- _About this task_: Where the string "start" appears in a line of the material below, copy that line.

- _Information supplied_:
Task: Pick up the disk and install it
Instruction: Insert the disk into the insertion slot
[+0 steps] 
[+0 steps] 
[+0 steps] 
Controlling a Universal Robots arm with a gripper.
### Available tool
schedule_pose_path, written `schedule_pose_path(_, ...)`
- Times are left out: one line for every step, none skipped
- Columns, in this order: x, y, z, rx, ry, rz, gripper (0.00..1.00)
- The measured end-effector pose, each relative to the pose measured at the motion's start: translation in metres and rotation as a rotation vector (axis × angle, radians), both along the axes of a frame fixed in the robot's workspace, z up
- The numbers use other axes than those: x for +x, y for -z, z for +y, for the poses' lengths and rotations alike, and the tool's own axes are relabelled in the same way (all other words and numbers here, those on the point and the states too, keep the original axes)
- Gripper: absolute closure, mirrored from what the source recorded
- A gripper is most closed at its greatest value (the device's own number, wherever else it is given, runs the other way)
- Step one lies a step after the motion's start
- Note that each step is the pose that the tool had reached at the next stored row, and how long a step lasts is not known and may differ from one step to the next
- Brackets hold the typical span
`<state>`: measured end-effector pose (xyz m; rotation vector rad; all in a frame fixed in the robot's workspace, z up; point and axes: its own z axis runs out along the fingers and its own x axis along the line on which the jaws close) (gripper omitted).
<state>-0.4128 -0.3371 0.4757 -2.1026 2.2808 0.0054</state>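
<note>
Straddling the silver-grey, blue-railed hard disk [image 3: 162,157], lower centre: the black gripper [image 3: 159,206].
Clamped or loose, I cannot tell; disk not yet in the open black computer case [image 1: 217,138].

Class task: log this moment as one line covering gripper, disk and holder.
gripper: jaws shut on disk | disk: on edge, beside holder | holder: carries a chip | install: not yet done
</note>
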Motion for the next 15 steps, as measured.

- _Finished exercise_:
- The measured end-effector pose, each relative to the pose measured at the motion's start: translation in metres and rotation as a rotation vector (axis × angle, radians), both along the axes of a frame fixed in the robot's workspace, z up
- Step one lies a step after the motion's start

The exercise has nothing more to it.